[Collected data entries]
####################
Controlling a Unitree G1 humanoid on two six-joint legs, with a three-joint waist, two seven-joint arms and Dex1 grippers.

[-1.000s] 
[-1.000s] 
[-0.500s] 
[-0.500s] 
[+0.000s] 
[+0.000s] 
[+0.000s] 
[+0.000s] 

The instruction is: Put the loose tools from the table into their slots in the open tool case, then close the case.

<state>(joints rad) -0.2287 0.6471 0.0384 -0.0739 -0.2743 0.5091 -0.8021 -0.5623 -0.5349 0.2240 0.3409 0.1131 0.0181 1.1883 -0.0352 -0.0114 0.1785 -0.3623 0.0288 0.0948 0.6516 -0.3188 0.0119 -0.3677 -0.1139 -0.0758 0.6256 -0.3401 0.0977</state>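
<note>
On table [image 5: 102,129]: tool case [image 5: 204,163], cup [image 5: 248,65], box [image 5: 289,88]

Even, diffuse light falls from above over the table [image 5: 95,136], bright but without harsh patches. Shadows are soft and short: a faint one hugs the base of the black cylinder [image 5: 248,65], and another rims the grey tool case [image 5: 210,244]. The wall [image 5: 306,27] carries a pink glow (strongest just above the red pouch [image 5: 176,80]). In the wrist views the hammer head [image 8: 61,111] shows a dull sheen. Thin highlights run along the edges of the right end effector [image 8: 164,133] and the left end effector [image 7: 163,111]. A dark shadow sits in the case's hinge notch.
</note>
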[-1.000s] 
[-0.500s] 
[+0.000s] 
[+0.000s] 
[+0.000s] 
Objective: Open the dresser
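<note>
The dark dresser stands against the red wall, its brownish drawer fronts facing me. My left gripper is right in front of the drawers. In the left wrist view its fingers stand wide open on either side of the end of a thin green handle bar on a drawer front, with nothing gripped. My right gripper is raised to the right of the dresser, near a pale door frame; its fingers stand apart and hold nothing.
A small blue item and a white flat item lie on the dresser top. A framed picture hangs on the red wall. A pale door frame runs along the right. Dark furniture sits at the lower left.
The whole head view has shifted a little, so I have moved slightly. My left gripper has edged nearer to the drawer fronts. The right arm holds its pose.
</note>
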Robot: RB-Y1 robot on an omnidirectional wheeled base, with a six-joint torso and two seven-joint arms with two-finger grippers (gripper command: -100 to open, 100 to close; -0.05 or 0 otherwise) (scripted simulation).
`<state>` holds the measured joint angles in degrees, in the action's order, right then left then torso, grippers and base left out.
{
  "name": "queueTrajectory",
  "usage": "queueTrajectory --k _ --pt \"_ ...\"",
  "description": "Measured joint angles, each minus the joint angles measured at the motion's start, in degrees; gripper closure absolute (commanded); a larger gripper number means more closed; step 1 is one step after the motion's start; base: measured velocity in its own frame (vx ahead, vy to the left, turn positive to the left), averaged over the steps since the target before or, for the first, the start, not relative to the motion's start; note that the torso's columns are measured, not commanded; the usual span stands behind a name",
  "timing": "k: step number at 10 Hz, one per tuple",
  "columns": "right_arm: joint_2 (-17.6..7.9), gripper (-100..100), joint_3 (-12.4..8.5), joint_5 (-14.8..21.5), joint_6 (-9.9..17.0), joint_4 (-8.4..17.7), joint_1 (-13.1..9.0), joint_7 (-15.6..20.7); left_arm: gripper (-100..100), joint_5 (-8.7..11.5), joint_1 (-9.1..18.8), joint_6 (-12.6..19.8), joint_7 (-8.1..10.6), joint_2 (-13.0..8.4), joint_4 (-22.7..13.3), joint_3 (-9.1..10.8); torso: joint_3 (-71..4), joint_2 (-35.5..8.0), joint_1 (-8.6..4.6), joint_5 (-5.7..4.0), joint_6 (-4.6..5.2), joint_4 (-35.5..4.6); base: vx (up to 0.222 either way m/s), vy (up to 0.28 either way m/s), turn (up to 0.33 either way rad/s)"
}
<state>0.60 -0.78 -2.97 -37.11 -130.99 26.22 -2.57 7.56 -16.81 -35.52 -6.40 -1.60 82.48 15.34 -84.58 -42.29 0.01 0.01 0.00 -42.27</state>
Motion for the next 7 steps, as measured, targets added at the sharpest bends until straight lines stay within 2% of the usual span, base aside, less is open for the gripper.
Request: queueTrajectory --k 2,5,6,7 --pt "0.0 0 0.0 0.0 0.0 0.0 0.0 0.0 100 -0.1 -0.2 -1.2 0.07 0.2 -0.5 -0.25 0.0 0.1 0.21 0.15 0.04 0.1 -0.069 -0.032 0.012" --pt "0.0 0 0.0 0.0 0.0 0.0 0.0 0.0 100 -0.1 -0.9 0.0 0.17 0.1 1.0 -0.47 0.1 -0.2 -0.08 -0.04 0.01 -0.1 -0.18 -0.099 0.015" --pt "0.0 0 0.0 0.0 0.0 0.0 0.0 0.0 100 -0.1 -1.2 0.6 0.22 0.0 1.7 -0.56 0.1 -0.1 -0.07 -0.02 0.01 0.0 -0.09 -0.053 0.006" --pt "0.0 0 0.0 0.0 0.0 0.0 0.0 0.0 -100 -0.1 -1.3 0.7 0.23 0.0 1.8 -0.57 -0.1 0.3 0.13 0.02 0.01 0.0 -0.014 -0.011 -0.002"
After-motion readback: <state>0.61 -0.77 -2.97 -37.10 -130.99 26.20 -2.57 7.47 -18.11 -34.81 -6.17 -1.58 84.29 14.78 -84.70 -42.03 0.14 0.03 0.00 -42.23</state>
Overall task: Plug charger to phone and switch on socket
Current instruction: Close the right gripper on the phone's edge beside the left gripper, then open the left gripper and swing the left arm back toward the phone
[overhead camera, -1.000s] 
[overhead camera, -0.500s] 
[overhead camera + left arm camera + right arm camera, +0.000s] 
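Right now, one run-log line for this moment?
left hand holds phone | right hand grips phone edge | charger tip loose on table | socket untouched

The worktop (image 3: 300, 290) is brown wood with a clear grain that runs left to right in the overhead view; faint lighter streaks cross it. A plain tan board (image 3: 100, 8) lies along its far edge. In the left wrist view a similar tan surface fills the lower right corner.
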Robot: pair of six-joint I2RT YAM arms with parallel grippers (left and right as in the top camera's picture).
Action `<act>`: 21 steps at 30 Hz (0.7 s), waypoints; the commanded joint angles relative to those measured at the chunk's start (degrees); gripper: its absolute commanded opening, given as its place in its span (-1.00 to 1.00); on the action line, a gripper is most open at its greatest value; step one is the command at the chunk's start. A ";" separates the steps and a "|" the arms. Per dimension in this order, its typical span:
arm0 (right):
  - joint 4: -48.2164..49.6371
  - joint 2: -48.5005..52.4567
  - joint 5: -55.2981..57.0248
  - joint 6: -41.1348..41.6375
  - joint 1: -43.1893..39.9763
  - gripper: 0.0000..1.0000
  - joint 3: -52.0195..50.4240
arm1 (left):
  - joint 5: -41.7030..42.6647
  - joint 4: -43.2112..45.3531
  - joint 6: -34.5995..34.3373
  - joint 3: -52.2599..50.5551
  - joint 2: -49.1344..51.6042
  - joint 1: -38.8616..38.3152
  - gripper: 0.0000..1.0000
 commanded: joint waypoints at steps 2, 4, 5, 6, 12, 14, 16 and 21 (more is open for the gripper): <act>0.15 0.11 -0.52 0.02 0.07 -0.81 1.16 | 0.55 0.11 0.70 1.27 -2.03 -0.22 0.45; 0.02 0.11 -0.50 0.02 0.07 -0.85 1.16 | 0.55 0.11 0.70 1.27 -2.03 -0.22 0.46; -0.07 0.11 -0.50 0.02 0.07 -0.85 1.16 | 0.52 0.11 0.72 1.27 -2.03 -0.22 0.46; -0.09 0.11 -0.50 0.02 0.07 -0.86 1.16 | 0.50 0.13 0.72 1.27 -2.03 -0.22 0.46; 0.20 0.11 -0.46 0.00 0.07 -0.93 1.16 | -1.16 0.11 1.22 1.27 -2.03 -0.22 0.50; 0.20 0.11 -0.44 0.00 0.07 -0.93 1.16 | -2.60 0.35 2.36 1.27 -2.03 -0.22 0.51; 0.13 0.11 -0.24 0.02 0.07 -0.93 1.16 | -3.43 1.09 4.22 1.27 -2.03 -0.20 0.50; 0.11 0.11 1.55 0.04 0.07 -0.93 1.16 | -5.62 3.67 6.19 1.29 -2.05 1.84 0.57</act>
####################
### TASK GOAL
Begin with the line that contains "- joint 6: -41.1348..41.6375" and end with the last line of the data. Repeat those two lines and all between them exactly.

### ANSWER AREA
  - joint 6: -41.1348..41.6375
  - joint 1: -43.1893..39.9763
  - gripper: 0.0000..1.0000
  - joint 3: -52.0195..50.4240
arm1 (left):
  - joint 5: -41.7030..42.6647
  - joint 4: -43.2112..45.3531
  - joint 6: -34.5995..34.3373
  - joint 3: -52.2599..50.5551
  - joint 2: -49.1344..51.6042
  - joint 1: -38.8616..38.3152
  - gripper: 0.0000..1.0000
 commanded: joint waypoints at steps 2, 4, 5, 6, 12, 14, 16 and 21 (more is open for the gripper): <act>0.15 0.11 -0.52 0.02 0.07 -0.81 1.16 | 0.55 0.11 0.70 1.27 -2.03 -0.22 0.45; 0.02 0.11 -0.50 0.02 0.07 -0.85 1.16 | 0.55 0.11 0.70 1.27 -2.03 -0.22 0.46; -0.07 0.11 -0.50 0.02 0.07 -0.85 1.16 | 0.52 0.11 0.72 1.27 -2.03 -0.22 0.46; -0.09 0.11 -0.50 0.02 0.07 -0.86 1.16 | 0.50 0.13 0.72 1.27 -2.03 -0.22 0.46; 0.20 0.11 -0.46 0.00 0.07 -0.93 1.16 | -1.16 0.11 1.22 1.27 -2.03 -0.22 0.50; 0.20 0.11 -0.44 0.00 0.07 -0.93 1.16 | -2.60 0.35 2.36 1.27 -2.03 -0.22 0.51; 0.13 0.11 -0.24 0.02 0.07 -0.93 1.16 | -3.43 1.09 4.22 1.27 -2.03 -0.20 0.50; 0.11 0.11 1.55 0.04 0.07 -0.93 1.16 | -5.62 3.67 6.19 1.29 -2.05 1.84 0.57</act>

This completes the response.